After one terrible beating in Jackson, Rooney moved to a friend’s home and never returned. She finished high school, attended the Upward Bound program at the University of Maine, then Southern Maine Technical Institute and finally University of Southern Maine, studying criminal justice.

As school resource and DARE officer, she is able to help vulnerable and abused children. She remembers what helped her endure, and offers the same.

“What worked for me was those few people who went out of their way to say they saw something in me, that I was special, that I would do something,” she remembers.

Black to Blue reads like a police affidavit—plain, unadorned facts. Her matter-of-fact telling reflects, perhaps, the way her child’s psyche absorbed the hurts. And it’s more welcome than any writerly flourishes.
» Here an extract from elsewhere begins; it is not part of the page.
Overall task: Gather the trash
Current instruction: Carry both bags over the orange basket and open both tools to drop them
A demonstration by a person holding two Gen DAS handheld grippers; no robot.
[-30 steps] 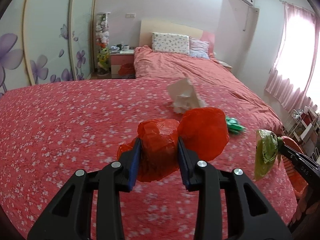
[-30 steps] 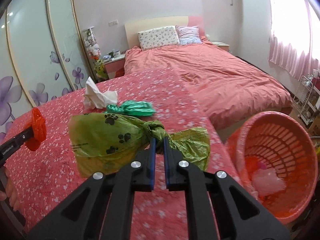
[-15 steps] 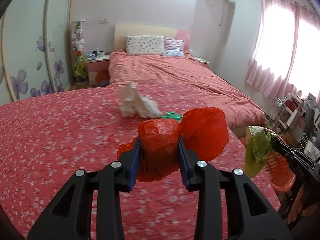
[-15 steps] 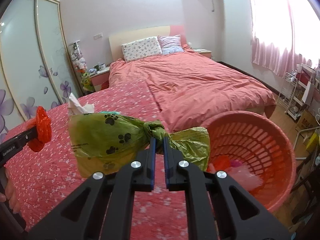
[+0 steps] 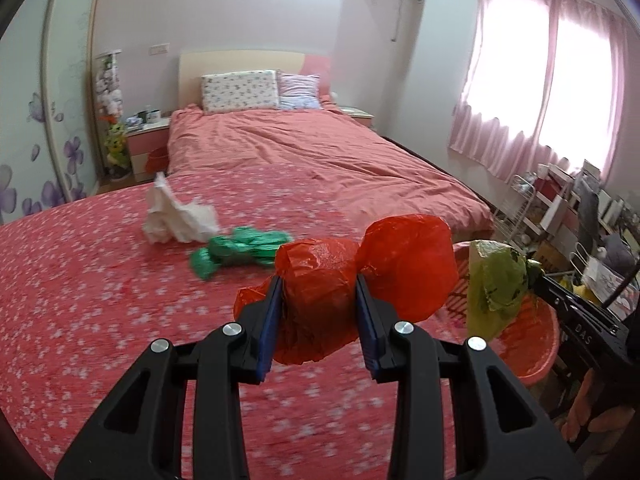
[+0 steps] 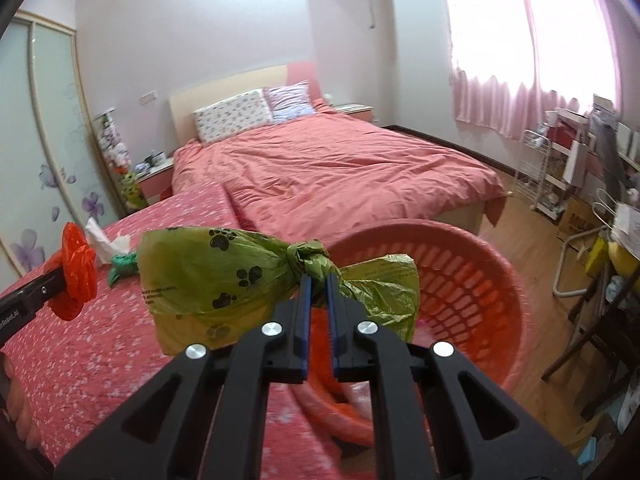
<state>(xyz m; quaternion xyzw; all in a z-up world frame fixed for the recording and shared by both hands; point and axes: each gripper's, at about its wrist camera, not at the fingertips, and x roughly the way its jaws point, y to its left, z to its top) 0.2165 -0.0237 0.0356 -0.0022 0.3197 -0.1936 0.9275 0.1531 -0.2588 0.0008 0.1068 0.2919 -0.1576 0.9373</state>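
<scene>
The right gripper [image 6: 317,294] pinches the knot of a green paw-print plastic bag [image 6: 208,280] over the round red plastic basket [image 6: 480,280], ready to drop, while the left gripper [image 5: 318,308] clamps a crumpled red plastic bag [image 5: 360,276] beside it.

Left gripper [image 5: 318,300]: two matte black plastic arms, each forked into a triangular frame with an open cut-out. A round silver screw head sits at each of four pivot points, two per side, just behind the jaws. Inner jaw faces carry flat blue pads [image 5: 267,332], straight-edged.

Right gripper [image 6: 318,300]: same build, black forked arms, four silver screw heads, blue pads [image 6: 305,320] along the inner faces, thin and long.

Seen side-on from the opposite camera, each gripper's arm shows as a slim black bar with small white lettering printed behind the jaws; the text is too small to read fully.

Fingers [image 5: 592,420] of the person's hand show below the right gripper's body.
</scene>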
But she also is insightful as she explains what she’s learned, what she thought at the time, and how she now understands the family members who failed her again and again.

In an hour-long interview, the only time Rooney grows emotional is when she talks about her own children, now 10 and 7. She experiences the childhood she never had through them.

“I’m living vicariously through them. I’m such a goober. Last night, we walked the dog, and we came back and I asked my daughter, ‘Can I braid your hair?’ and she said yes, and we braided her hair. I used to beg mother to braid my hair. I would beg her to just sit with me. I would have to ask my friend’s mother to braid my hair.

“When we go to the playground, I’m on the monkey bars, because I want to prove to them I’m not old yet. And I’m the mom at the trampoline park, not the one on my phone, I’m the one jumping with the kids, trying to do a flip and cracking my neck, and saying, ‘OK, help me up.’ I am that mom. And they are so awesome,” she says, tearing up.

Concluding our talk, she smiles and says, “Everyone needs hope, right?”

Black to Blue is available at JamieRooneyBooks.com and other online retailers. Rooney will read and speak at the Belfast Free Library on June 29 from 6:30 p.m. to 7:30 p.m. and at the Bangor Public Library on July 5 (the time to be determined).